#### WORK INSTRUCTION:
Go through the lines below and count those that contain "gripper"; the number is all that should be returned.

#### INFORMATION PROVIDED:
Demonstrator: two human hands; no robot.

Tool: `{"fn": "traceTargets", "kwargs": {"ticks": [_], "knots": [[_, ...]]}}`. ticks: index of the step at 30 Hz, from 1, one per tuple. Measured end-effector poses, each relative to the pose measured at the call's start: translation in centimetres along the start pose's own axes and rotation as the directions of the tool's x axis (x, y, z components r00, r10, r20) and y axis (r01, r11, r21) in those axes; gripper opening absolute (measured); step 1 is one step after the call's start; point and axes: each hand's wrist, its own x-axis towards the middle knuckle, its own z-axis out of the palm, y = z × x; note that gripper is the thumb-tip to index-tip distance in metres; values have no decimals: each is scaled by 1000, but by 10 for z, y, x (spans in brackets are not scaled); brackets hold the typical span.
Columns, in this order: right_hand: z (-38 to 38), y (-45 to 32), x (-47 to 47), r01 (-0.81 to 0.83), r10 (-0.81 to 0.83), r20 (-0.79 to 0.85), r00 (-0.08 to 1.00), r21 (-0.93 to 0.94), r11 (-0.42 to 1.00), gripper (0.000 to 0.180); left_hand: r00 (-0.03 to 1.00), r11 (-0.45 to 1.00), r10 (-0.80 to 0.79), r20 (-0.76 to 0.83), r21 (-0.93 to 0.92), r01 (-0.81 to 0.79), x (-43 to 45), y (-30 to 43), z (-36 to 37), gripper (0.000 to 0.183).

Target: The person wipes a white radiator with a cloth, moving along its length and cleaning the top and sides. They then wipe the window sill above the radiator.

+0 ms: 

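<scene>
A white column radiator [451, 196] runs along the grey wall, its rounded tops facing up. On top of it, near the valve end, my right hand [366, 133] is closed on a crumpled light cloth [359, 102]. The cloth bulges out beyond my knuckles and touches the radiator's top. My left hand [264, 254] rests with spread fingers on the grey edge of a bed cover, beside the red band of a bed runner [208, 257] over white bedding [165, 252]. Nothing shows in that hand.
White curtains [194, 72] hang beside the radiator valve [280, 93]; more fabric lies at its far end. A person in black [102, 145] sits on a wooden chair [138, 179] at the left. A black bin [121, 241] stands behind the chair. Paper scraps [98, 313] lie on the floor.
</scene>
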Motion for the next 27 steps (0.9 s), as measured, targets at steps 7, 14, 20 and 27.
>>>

#### TASK RESPONSE:
2